New Theatre for Rushden - Nearing Completion - Largest Stage In Northants

The new Royal Electric Theatre which is being erected near the Queen Victoria Hotel, Rushden, by Mr. Franklin, of Higham Ferrers, is now nearing completion; and we take this opportunity of giving our readers a full description of the edifice.

The building has been going on apace since April, and a surprising amount of work has been done.

The contractor is Mr. W. Packwood, of Newton-road, Rushden, who has had a large number of men employed on the Theatre, and the work has been proceeded with in a clean and quick way. The architect was Mr. F. E. Preston, of 5, Church Parade, Rushden, and the result has been all that could be desired. Messrs. Whittington and Tomlin have done the carpentry and joinery work.

The first thing that strikes one when looking at the new place of amusement is its size, and the largeness of the stage. It is

A Really Fine Building

and the conveniences will be innumerable.

In the front portion of the theatre there are two entrances to the balcony, and at the sides there are two entrances to the orchestra stalls, and two to the pit. There are also emergency exits.

In the front of the circle there will be tip-up arm chairs of the best and most comfortable type, and in the back portion of the circle there will be tip-up chairs, and at the back of this there will be a large lounge. The prices will be 1/0 to the front of the circle, and 9d at the back.
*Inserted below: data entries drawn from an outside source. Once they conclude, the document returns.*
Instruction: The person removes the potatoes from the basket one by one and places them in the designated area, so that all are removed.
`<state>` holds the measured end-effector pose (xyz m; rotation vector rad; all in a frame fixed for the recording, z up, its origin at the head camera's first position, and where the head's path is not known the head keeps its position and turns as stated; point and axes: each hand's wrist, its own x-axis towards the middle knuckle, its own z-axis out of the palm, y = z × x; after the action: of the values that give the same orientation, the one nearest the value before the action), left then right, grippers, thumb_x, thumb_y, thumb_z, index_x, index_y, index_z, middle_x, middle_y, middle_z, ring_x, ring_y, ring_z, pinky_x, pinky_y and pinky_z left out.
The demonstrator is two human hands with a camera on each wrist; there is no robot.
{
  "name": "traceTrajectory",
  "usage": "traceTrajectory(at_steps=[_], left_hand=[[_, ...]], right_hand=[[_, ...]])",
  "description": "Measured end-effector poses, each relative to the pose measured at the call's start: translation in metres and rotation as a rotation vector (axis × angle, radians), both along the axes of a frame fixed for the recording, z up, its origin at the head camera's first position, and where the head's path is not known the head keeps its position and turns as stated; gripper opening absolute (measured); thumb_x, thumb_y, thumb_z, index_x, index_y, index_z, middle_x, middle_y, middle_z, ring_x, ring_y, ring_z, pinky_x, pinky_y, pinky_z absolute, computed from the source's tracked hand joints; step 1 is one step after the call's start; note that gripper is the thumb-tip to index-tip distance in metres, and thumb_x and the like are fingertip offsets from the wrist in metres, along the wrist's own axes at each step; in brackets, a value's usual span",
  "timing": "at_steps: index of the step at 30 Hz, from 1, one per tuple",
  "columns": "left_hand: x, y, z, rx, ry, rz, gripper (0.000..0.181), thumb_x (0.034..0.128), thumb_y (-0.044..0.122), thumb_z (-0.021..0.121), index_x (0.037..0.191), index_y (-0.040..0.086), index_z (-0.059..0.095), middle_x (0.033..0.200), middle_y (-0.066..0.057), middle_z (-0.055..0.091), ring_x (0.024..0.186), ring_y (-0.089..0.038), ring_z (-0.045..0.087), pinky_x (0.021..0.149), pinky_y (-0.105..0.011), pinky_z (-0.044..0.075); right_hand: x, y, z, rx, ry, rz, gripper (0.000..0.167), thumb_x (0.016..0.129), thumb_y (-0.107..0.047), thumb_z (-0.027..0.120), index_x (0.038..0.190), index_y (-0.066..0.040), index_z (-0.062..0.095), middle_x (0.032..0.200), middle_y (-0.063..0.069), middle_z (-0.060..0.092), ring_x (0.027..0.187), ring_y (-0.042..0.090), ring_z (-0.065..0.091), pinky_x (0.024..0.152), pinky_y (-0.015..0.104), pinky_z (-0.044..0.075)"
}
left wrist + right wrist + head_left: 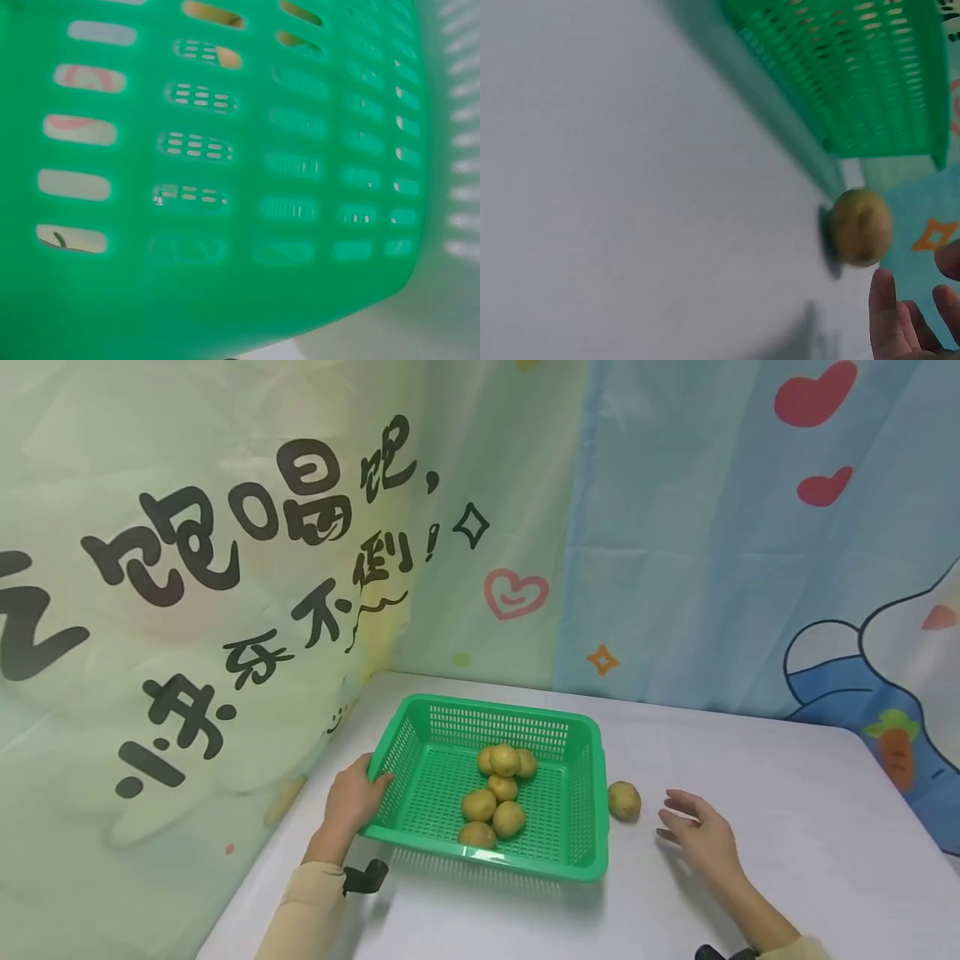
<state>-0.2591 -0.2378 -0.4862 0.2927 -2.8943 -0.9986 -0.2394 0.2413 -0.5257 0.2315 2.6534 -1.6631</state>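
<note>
- At the left rim of the green basket: left hand, thumb hooked over the edge, the other fingers hidden. It pinches the rim, a hold that would probably steady the basket.
- Inside the basket: seven visible potatoes, grouped about the middle and running from near the far wall to the near wall. The flat slotted floor probably lets them settle where they are, several leaning on one another.
- Just beside the basket's right wall: one loose potato, resting outside on the white table.
- Farther right of the basket, beyond the loose potato: right hand, fingers parted and lightly bent, nothing between them. It points toward the potato without touching; the gap suggests room to take a round thing.
- Behind the basket: printed cloth with hearts and stars, hung perhaps as a plain screen.
</note>
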Motion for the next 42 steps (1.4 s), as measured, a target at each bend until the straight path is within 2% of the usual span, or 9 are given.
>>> traceTrajectory(at_steps=[3,7,14,18,22,26,32,36,42], left_hand=[[0.001,-0.002,0.001,-0.004,-0.01,-0.007,0.056,0.0957,0.024,0.062,0.142,-0.002,0.045,0.106,-0.021,0.067,0.067,-0.02,0.059,0.057,-0.034,0.047],[0.002,-0.002,0.001,-0.002,-0.022,0.0,0.057,0.0959,0.024,0.061,0.143,-0.001,0.043,0.103,-0.021,0.067,0.063,-0.02,0.057,0.054,-0.032,0.044],[-0.001,0.0,0.0,0.002,-0.009,0.009,0.056,0.0962,0.025,0.061,0.143,-0.002,0.044,0.102,-0.02,0.067,0.062,-0.018,0.057,0.053,-0.03,0.044],[0.0,0.0,-0.001,-0.003,-0.006,0.019,0.055,0.0958,0.024,0.061,0.141,-0.002,0.046,0.1,-0.019,0.068,0.062,-0.019,0.057,0.053,-0.031,0.044],[-0.001,0.0,-0.002,-0.009,0.009,0.019,0.054,0.0952,0.024,0.062,0.14,-0.002,0.047,0.097,-0.018,0.068,0.061,-0.018,0.057,0.052,-0.03,0.044],[-0.002,0.001,-0.002,-0.018,0.021,0.005,0.054,0.0954,0.024,0.062,0.14,-0.003,0.046,0.093,-0.016,0.068,0.06,-0.018,0.056,0.052,-0.031,0.043],[0.0,0.001,-0.005,-0.03,0.009,0.011,0.054,0.0955,0.023,0.061,0.139,-0.005,0.046,0.095,-0.017,0.068,0.06,-0.017,0.055,0.052,-0.03,0.043],[0.0,0.002,-0.007,-0.012,0.0,0.026,0.054,0.0955,0.023,0.061,0.14,-0.004,0.046,0.091,-0.015,0.067,0.058,-0.016,0.055,0.05,-0.029,0.043],[-0.004,0.003,-0.004,-0.016,0.029,0.018,0.053,0.0949,0.022,0.062,0.138,-0.005,0.048,0.092,-0.016,0.068,0.058,-0.016,0.056,0.05,-0.029,0.043]], right_hand=[[-0.001,-0.01,0.016,-0.054,0.033,-0.024,0.048,0.101,-0.02,0.053,0.142,0.002,0.042,0.137,0.024,0.048,0.092,-0.006,0.059,0.079,0.023,0.054],[-0.004,-0.033,0.04,-0.078,0.071,-0.021,0.041,0.102,-0.021,0.052,0.137,-0.001,0.048,0.133,0.019,0.054,0.091,-0.009,0.057,0.079,0.023,0.054],[-0.02,-0.086,0.076,-0.142,0.13,0.153,0.035,0.099,-0.014,0.057,0.13,0.001,0.054,0.126,0.02,0.058,0.105,0.022,0.064,0.079,0.026,0.055],[-0.035,-0.114,0.086,-0.164,0.112,0.26,0.035,0.097,-0.012,0.059,0.129,0.001,0.055,0.125,0.021,0.057,0.108,0.028,0.061,0.082,0.036,0.055],[-0.053,-0.134,0.087,-0.162,0.067,0.314,0.038,0.096,-0.015,0.062,0.13,0.0,0.056,0.126,0.02,0.057,0.11,0.033,0.059,0.084,0.043,0.055],[-0.068,-0.148,0.082,-0.168,-0.019,0.341,0.04,0.096,-0.013,0.061,0.131,0.005,0.053,0.126,0.021,0.056,0.114,0.04,0.056,0.083,0.043,0.055],[-0.076,-0.165,0.068,-0.122,-0.141,0.408,0.045,0.092,-0.011,0.064,0.131,0.008,0.052,0.129,0.029,0.052,0.111,0.042,0.058,0.081,0.045,0.055],[-0.076,-0.179,0.061,-0.067,-0.122,0.432,0.05,0.085,-0.008,0.07,0.131,0.006,0.054,0.131,0.029,0.051,0.103,0.036,0.063,0.078,0.043,0.056],[-0.084,-0.192,0.056,0.074,-0.027,0.452,0.058,0.077,-0.007,0.074,0.132,-0.001,0.058,0.124,0.018,0.06,0.092,0.023,0.063,0.07,0.035,0.054]])
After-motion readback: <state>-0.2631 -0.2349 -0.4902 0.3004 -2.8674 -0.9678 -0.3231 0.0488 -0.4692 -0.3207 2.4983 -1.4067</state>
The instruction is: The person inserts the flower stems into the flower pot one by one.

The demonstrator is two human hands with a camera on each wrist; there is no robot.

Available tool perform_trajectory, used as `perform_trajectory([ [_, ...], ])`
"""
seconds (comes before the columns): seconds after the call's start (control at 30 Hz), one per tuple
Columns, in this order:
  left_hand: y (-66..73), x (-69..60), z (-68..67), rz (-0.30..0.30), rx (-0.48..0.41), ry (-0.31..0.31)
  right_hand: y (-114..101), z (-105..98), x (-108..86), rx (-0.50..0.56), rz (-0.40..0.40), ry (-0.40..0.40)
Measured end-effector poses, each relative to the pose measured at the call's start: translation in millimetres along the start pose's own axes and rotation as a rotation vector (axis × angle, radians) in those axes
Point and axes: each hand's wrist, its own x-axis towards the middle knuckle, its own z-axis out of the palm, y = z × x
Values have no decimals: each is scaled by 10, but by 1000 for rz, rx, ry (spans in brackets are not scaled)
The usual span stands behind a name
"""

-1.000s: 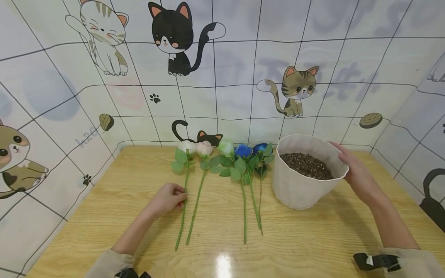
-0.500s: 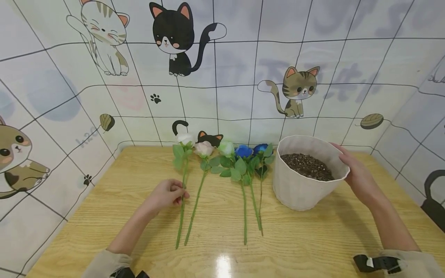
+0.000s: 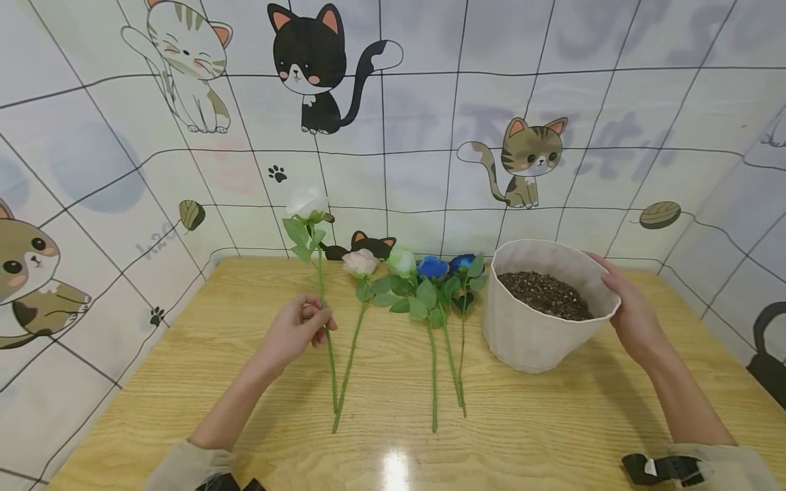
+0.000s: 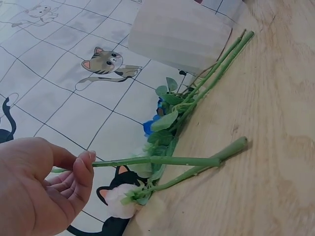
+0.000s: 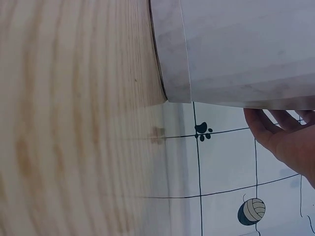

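In the head view, my left hand (image 3: 301, 326) pinches the green stem of a white rose (image 3: 307, 203). That rose is raised with its bloom in front of the wall, and its lower stem end overlaps the stem of a pink rose (image 3: 360, 262) on the table. Around the right side of a white flowerpot (image 3: 522, 341) my right hand (image 3: 635, 317) holds on near the rim. Dark soil (image 3: 545, 294) partly fills the pot. In the right wrist view the fingers (image 5: 261, 125) lie against the pot's side, their tips hidden by it.
A pale green rose (image 3: 401, 261) and two blue roses (image 3: 432, 267) lie with leafy stems between the pink rose and the pot. The wooden table (image 3: 381, 382) meets a cat-printed wall covering (image 3: 417, 177) at the back. A dark strap (image 3: 660, 469) sits on the right sleeve.
My left hand has lifted the white rose upward from the table, its bloom rising and its stem end swinging right toward the pink rose's stem. My right hand stays on the pot.
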Motion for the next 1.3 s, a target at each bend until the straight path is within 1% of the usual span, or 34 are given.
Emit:
perform_trajectory([
  [0.1,69,9,-9,54,-6,53,0,-8,-8,12,-7,-2],
  [0.27,156,42,-101,139,-23,113,3,2,-11,23,-22,2],
  [0.33,185,59,-126,157,-25,128,6,3,-10,14,-19,6],
  [0.47,249,81,-121,178,-33,149,5,-6,-8,2,-8,12],
  [0.7,314,153,-32,227,-49,162,7,39,-3,6,-22,18],
  [0.8,349,193,20,245,-68,167,12,77,9,-4,-29,10],
  [0.97,434,233,115,266,-107,176,29,126,9,-35,-28,17],
  [1.1,507,240,192,283,-119,182,37,136,2,-39,-26,19],
  [1.3,620,247,308,315,-164,169,35,132,-2,-51,-27,14],
])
The whole of the circle will seat about 200. In the orchestra stalls there will be spring tip-up chairs, providing seating accommodation for about 300. The pit will have tip-up chairs in sections of fours, and this portion will seat about 300. The chairs are being supplied by Messrs. Dean, of Birmingham.

The Stage

which is one of the largest in the county, is about 53 feet wide and goes back about 25 feet. The opening is about 32 feet wide and 22 feet high. The dressing-rooms are underneath. The scenery will all be flyed, and will thus be drawn right up to the top of the stage, thereby saving the trouble of rolling the scenery as is done in the ordinary way. Consequently time will be saved and the scenery will be preserved. In front and immediately below the stage a space is reserved for an orchestral band. The building is exceptionally well ventilated.

In addition to the lounge upstairs there will be a refreshment bar on the ground floor.

With regard to light and power, there are two engines, supplied by the Central Machine Company, Rushden, of the Hornsbury, Stockport, type, and they are respectively 27 and 21 horse-power. There are two dynamos designed on purpose for the Theatre. By a special arrangement of the counter shaft and clutch either engine is able to drive either dynamo. In addition to the ordinary lights of the stage there will be two

Electric Lime Lights

of about 1,000 candle-power each. Outside the building there will be two arc lamps of about 2,000 candle-power each. The work is being carried on under the personal supervision of Mr. R. C. Soans, of the firm of Barnett and Soans, electrical engineers and contractors, Kettering.

When complete the interior of the Theatre will be coloured in two greens, and will look very nice.

Asked by a representative of the Rushden Echo when he proposed opening the Theatre, Mr. Franklin replied: “On September 23.” In reply to a further question he said that he was going to run the Theatre on varieties and pictures with an occasional pantomime in the winter.